Of Two Minds: The Nature of Inquiry
abstract
This book proposes a resolution of the paradox of inquiry, originally formulated in Plato's
Meno and most recently the focus of the "logic of discovery" debate in the philosophy of
science. The theory of correction developed here directly opposes the claim made by
evolutionary epistemologists like Popper and Campbell that there is no such thing as a "logical method
for having new ideas." While this logic is perhaps more easily detected in scientific discovery, it is
to be found wherever cognition pushes at the limits of its existing categories--especially in that most
intimate form of inquiry in which we attempt to articulate meanings for ourselves. To provide this
broader application, the author develops substantially new interpretations of the nature of ampliative
inference, representation and meaning, classical dialectic, the heuristic role of models and metaphors,
and the role of inquiry in the constitution of human consciousness. This comprehensive and
revolutionary theory also challenges traditional epistemology's conception of justification by arguing
that the constitution of knowledge is only intelligible within the context of inquiry.

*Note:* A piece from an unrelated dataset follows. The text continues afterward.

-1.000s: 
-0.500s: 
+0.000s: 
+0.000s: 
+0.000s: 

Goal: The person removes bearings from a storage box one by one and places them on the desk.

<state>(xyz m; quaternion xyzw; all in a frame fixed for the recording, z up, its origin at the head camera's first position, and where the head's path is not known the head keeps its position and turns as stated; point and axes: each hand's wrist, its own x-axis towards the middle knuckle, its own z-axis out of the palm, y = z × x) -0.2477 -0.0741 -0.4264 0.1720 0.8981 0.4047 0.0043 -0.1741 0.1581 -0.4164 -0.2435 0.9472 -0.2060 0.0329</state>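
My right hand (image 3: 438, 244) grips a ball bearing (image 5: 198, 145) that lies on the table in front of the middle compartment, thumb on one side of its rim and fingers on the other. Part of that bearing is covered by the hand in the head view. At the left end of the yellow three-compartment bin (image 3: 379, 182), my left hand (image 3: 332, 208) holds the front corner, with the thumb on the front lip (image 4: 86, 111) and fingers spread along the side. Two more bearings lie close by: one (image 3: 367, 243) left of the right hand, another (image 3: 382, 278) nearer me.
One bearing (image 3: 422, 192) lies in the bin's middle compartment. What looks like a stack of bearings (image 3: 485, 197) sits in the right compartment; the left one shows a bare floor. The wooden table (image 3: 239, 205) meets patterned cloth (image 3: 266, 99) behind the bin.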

PART I develops a logic of scientific discovery, arguing that new hypotheses are generated by editing
or correcting antecedent hypotheses in response to empirical discrepancies. Correction and the
mapping it utilizes rely on a form of inference which is simultaneously logically non-ampliative
(deductive) and epistemically ampliative. Two different correction procedures are required, supporting
a notion of reciprocal justification distinct from the perspectives of foundationalism and the coherence
theory. This correction theory is situated among both its friendly (Nickles, Peirce/Hanson, Simon)
and unfriendly (Popper, Campbell) neighbors.
PART II outlines a theory of representation (focusing on the analog-digital distinction) that can serve
as a bridge to a more general theory of inquiry. The articulation of meaning, like the scientific
explanation of natural phenomena, is a case of representation, that is, of analog-to-digital conversion.
PART III uses the model of inquiry developed in PART I to interpret the process by which we come
to articulate meanings for ourselves; the discussion concludes with new interpretations of three
classical theories of inquiry: Platonic and Hegelian dialectic, and Kantian analysis.
PART IV proposes that much of what we take to be human consciousness consists in the inquiry
implicit in the "dialogue of the soul with itself." The logical duality in reciprocal correction now
manifests itself as a duality of conversational partners in inner speech--our "two minds."